X_train_multiover, y_train_multiover = sm.fit_sample(multi_dataset[0], multi_dataset[1])
X_train_singleover, y_train_singleover = sm.fit_sample(single_dataset[0], single_dataset[1])

In [6]:
np.unique(y_train_multiover, return_counts=True)

(array([0, 1]), array([1840, 1840]))

In [7]:
np.unique(y_train_singleover, return_counts=True)

(array([0, 1]), array([1840, 1840]))

## Baseline model (SVC, RFC, XGBC)

In [8]:
def scoring(y_test, y_pred):
    
    acc = accuracy_score(y_test, y_pred)
    pre = precision_score(y_test, y_pred)
    rec = recall_score(y_test, y_pred)
    f1 = f1_score(y_test, y_pred)
    
    print(f"accuracy: {acc:.2f} | precision: {pre:.2f} | recall: {rec:.2f} | f score: {f1:.2f}")

In [9]:
svc_model = SVC(random_state=42)
rfc = RandomForestClassifier(n_estimators=400, random_state=42, n_jobs=6)
xgboost = XGBClassifier(random_state=42, n_jobs=6)

In [10]:
svc_model.fit(X_train_singleover, y_train_singleover)
y_pred = svc_model.predict(X_test_single)
scoring(y_test_single, y_pred)

accuracy: 0.84 | precision: 0.59 | recall: 0.73 | f score: 0.65


In [11]:
rfc.fit(X_train_singleover, y_train_singleover)
y_pred = rfc.predict(X_test_single)
scoring(y_test_single, y_pred)

accuracy: 0.86 | precision: 0.68 | recall: 0.57 | f score: 0.62


In [12]:
xgboost.fit(X_train_singleover, y_train_singleover)
y_pred = xgboost.predict(X_test_single)
scoring(y_test_single, y_pred)



accuracy: 0.86 | precision: 0.66 | recall: 0.62 | f score: 0.64


## Fine Tuning models

In [13]:
models = {
    "XGBoost" : {"algo" : XGBClassifier(random_state=42, verbosity=1, n_jobs=-1),
                 "parameter" : {'min_child_weight': [1, 5, 10],
                                'gamma': [0.5, 1, 1.5, 2, 5],
                                'subsample': [0.6, 0.8, 1.0],
                                'colsample_bytree': [0.6, 0.8, 1.0],
                                'max_depth': [3, 4, 5]}
                },
    
    "Random Forest" : {"algo" : RandomForestClassifier(random_state=42, n_jobs=-1),
                       "parameter" : {"n_estimators" : [100, 200, 300, 400, 500],
                                      "criterion" : ['gini', 'entropy'],
                                      "max_features" : ['auto', 'sqrt', 'log2']}
                      }
}

## Random Forest Classifier

In [14]:
def fine_tuning(model, model_param: dict, x_train, y_train, n_iteration, score, split):
    search = RandomizedSearchCV(model, model_param, n_iter=n_iteration, scoring=score, cv=split, verbose=1, n_jobs=-1)
    search.fit(x_train, y_train)
    print("Model={} \nScore={} ".format(model, search.best_score_))
    metric = search.best_score_
    best_param = search.best_estimator_
    return best_param, metric

In [16]:
rfc_best_param, metric = fine_tuning(models['Random Forest']['algo'], models['Random Forest']['parameter'], 
                                     X_train_singleover, y_train_singleover, 50, "precision", 5)

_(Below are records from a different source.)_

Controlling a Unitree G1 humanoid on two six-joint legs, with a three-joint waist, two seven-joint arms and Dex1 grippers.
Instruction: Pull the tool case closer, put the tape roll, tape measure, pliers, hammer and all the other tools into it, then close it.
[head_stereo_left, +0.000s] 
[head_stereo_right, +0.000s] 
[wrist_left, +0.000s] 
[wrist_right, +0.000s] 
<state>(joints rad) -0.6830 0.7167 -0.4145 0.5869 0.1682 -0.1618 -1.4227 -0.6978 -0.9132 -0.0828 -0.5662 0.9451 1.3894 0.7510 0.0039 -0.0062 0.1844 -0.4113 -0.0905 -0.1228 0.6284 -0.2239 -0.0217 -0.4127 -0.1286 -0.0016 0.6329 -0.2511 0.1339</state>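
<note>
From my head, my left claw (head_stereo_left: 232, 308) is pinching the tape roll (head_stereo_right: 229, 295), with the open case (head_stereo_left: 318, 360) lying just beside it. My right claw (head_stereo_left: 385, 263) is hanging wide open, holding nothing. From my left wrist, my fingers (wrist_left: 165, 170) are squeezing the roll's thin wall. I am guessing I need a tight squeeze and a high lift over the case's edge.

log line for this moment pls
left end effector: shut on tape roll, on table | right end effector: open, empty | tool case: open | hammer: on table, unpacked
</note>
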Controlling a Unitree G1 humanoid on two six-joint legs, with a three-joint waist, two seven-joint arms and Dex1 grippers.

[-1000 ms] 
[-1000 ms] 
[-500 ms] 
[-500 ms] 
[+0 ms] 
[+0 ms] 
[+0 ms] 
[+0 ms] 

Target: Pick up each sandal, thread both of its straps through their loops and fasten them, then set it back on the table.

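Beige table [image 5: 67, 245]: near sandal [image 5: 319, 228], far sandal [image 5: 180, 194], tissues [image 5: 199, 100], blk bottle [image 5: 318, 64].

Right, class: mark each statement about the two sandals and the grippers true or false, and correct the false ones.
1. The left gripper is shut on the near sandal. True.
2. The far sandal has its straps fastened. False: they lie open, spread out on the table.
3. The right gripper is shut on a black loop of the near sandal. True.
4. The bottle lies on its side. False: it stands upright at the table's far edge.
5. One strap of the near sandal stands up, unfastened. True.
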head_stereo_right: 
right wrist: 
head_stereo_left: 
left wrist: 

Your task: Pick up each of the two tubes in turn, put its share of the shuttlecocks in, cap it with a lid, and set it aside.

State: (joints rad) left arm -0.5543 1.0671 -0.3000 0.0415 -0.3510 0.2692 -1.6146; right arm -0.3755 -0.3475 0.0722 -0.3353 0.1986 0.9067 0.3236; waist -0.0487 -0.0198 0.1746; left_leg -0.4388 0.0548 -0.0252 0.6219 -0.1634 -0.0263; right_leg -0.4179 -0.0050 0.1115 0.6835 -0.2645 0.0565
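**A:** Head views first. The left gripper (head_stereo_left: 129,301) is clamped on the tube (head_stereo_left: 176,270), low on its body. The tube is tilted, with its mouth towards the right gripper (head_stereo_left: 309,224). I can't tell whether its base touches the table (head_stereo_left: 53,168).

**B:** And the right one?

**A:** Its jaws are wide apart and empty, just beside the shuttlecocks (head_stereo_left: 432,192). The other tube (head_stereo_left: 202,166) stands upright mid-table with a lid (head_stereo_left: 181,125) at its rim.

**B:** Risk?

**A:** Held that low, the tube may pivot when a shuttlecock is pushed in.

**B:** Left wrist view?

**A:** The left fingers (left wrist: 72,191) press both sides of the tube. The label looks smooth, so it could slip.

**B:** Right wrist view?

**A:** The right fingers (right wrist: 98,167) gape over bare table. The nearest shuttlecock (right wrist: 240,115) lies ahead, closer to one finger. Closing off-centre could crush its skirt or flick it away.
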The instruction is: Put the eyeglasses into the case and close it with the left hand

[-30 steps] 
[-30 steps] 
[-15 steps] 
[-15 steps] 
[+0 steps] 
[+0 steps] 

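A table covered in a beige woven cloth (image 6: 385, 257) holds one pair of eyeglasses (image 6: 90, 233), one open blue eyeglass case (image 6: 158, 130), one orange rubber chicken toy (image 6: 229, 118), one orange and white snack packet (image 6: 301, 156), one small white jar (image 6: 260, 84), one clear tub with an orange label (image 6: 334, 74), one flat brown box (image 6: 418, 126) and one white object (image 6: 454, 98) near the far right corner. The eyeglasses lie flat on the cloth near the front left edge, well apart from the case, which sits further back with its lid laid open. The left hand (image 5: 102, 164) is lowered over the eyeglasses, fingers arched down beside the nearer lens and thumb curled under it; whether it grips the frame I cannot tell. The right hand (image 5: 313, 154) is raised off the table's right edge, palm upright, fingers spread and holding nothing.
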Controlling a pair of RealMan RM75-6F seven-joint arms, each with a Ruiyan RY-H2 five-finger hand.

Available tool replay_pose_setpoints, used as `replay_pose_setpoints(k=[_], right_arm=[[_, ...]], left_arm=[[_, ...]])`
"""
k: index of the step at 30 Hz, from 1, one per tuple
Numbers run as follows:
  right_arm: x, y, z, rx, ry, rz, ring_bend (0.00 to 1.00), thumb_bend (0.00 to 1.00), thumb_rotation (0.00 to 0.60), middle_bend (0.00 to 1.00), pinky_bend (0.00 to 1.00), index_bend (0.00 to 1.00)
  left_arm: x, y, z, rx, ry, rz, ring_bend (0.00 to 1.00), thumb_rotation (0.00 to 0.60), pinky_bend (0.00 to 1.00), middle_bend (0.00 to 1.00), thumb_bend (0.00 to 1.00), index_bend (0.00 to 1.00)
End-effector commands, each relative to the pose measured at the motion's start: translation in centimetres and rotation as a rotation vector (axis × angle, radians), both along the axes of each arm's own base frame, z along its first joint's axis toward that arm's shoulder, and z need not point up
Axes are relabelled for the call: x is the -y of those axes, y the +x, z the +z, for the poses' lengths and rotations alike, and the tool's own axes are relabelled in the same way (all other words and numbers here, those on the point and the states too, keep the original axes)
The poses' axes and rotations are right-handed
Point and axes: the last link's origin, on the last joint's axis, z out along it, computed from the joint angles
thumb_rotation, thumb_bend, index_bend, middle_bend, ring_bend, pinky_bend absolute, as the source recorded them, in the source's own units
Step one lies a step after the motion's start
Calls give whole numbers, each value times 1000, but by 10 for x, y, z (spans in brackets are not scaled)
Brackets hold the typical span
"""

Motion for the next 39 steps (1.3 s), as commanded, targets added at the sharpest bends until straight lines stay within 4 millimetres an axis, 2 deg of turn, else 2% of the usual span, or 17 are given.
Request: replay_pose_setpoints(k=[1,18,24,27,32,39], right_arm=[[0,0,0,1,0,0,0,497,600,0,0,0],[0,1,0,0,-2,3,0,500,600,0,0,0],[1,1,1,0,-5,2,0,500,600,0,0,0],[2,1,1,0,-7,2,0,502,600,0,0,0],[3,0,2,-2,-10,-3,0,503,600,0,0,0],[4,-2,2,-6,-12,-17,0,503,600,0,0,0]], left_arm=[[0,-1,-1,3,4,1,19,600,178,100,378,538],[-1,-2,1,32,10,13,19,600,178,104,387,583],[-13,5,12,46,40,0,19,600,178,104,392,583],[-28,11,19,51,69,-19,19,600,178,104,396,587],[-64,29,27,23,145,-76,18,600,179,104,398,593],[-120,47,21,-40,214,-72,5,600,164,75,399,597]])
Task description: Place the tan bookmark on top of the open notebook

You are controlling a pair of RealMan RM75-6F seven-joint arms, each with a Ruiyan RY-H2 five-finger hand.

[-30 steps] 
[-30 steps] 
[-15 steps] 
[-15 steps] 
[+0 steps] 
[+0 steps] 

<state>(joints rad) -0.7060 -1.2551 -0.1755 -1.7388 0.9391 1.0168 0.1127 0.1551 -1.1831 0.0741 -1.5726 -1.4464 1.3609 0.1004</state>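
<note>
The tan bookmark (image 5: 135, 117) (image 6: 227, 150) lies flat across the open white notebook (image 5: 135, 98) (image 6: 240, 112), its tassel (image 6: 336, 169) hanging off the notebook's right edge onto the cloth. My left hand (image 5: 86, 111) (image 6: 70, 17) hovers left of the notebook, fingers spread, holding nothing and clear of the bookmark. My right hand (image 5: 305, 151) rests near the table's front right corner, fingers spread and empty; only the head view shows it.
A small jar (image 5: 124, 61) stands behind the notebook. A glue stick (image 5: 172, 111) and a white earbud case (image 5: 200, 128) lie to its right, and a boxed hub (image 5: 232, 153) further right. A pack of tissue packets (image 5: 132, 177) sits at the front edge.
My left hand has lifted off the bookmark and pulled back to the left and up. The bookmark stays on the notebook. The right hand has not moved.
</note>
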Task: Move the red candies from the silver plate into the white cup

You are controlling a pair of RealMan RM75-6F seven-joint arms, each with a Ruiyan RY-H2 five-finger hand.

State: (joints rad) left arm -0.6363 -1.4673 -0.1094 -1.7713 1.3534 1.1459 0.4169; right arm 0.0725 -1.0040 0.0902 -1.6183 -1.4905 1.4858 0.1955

Fitting 5 folds for each of 30 candidates, totalling 150 fits


[Parallel(n_jobs=-1)]: Using backend LokyBackend with 8 concurrent workers.
[Parallel(n_jobs=-1)]: Done  34 tasks      | elapsed:   50.8s
[Parallel(n_jobs=-1)]: Done 150 out of 150 | elapsed:  3.9min finished


Model=RandomForestClassifier(n_jobs=-1, random_state=42) 
Score=0.8968708528827921 


In [17]:
print(rfc_best_param)

RandomForestClassifier(n_estimators=300, n_jobs=-1, random_state=42)


In [18]:
print("Evaluation Performance")
y_pred = rfc_best_param.predict(X_test_single)
scoring(y_test_single, y_pred)

Evaluation Performance
accuracy: 0.86 | precision: 0.69 | recall: 0.58 | f score: 0.63


## XGBoost Classifier

In [19]:
folds = 3
param_comb = 10

skf = StratifiedKFold(n_splits=folds, shuffle = True, random_state = 42)

In [20]:
random_search = RandomizedSearchCV(models['XGBoost']['algo'], param_distributions=models['XGBoost']['parameter'], 
                                   n_iter=param_comb, scoring='precision', n_jobs=-1, 
                                   cv=skf.split(X_train_singleover, y_train_singleover), 
                                   verbose=3, random_state=42)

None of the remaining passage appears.